_TASK GOAL_
Whenever the string "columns" appears in a line below, please copy the line out.

_DATA PROVIDED_
====

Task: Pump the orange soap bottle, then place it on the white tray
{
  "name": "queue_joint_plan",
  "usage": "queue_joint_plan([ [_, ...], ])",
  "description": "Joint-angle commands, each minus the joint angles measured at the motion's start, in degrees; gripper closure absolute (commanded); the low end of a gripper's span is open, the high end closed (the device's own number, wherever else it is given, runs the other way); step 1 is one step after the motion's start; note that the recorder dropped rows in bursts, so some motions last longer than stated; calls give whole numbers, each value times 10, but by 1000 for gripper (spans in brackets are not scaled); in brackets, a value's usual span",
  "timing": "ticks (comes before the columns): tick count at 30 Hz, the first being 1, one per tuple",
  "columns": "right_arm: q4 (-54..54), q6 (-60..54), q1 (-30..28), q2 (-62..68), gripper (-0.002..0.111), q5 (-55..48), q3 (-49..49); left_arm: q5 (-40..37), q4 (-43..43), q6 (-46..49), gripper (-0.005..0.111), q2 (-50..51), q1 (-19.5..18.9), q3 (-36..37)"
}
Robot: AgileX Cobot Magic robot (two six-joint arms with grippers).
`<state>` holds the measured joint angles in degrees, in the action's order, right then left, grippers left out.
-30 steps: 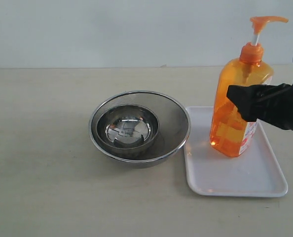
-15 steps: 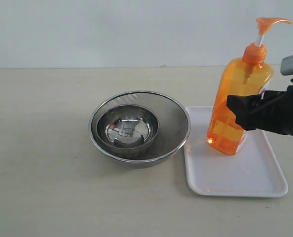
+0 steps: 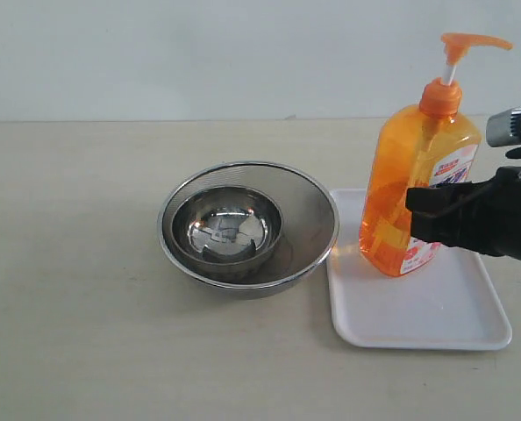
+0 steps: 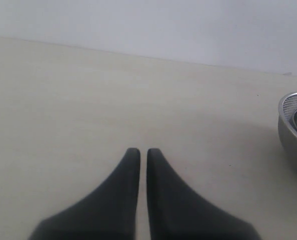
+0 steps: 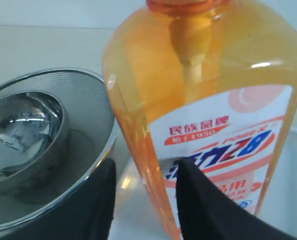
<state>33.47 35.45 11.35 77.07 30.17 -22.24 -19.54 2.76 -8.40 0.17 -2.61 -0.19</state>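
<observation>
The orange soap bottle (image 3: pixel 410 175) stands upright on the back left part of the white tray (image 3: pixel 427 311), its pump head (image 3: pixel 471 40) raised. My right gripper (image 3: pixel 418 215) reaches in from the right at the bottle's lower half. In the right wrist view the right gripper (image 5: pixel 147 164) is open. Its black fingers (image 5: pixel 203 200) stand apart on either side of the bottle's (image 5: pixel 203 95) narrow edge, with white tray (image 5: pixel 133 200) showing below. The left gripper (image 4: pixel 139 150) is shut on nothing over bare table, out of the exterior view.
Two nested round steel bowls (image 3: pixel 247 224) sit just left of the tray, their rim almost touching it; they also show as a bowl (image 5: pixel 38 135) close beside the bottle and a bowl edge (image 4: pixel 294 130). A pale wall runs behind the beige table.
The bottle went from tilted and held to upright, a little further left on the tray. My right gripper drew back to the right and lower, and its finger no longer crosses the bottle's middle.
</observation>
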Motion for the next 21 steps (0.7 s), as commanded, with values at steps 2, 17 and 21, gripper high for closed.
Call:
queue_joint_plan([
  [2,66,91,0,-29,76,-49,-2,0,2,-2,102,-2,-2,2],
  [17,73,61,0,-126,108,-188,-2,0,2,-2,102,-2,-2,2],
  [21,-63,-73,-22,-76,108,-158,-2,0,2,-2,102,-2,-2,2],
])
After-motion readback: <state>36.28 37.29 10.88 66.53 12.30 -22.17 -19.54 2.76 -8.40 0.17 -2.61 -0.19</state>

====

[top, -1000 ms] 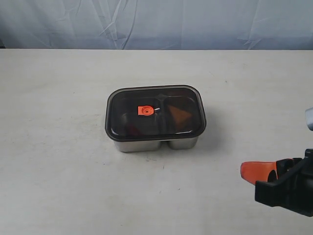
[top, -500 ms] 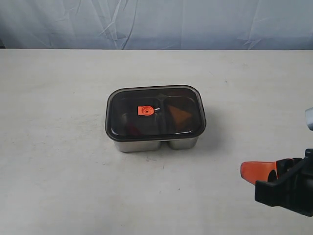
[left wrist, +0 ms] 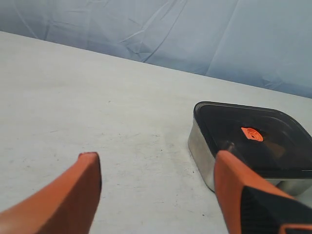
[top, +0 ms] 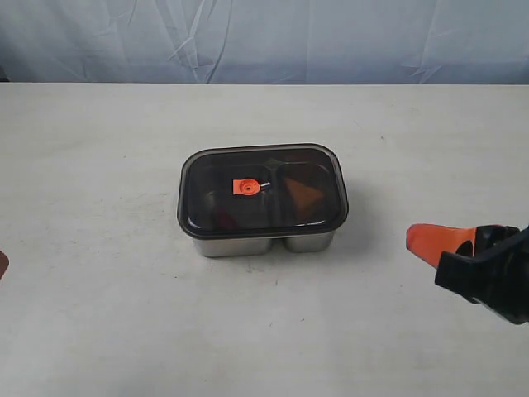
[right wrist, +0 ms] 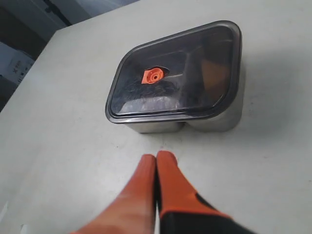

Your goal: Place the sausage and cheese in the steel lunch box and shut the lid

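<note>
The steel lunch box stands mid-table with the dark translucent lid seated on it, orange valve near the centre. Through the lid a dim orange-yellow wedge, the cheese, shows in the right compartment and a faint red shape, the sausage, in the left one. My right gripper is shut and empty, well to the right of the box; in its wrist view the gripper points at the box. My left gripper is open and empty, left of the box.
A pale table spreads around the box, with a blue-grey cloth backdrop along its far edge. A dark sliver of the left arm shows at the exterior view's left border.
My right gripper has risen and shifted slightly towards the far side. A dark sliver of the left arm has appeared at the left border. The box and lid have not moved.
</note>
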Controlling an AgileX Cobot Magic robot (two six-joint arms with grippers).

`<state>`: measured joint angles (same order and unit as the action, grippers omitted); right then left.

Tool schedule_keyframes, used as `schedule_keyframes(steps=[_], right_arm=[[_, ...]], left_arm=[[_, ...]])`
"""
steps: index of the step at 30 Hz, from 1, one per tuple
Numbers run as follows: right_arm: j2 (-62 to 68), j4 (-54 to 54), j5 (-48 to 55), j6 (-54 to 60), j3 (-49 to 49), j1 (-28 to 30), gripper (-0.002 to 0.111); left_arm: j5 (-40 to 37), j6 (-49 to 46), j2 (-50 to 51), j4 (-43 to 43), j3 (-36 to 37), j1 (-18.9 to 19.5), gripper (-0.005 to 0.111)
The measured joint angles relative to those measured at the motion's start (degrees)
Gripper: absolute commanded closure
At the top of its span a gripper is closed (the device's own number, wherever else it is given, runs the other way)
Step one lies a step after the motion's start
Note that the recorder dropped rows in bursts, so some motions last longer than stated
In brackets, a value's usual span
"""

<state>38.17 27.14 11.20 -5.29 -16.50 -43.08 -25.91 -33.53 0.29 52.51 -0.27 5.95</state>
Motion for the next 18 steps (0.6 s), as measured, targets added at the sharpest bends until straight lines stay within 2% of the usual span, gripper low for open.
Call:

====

_SOLUTION FOR THIS TASK_
  "timing": "ticks (comes before the columns): tick count at 30 Hz, the first being 1, one per tuple",
  "columns": "right_arm: q4 (-54..54), q6 (-60..54), q1 (-30..28), q2 (-62..68), gripper (-0.002..0.111), q5 (-55..48), q3 (-49..49); left_arm: q5 (-40..37), q4 (-43..43), q6 (-46..49), gripper (-0.005..0.111), q2 (-50..51), q1 (-19.5..18.9), q3 (-36..37)"

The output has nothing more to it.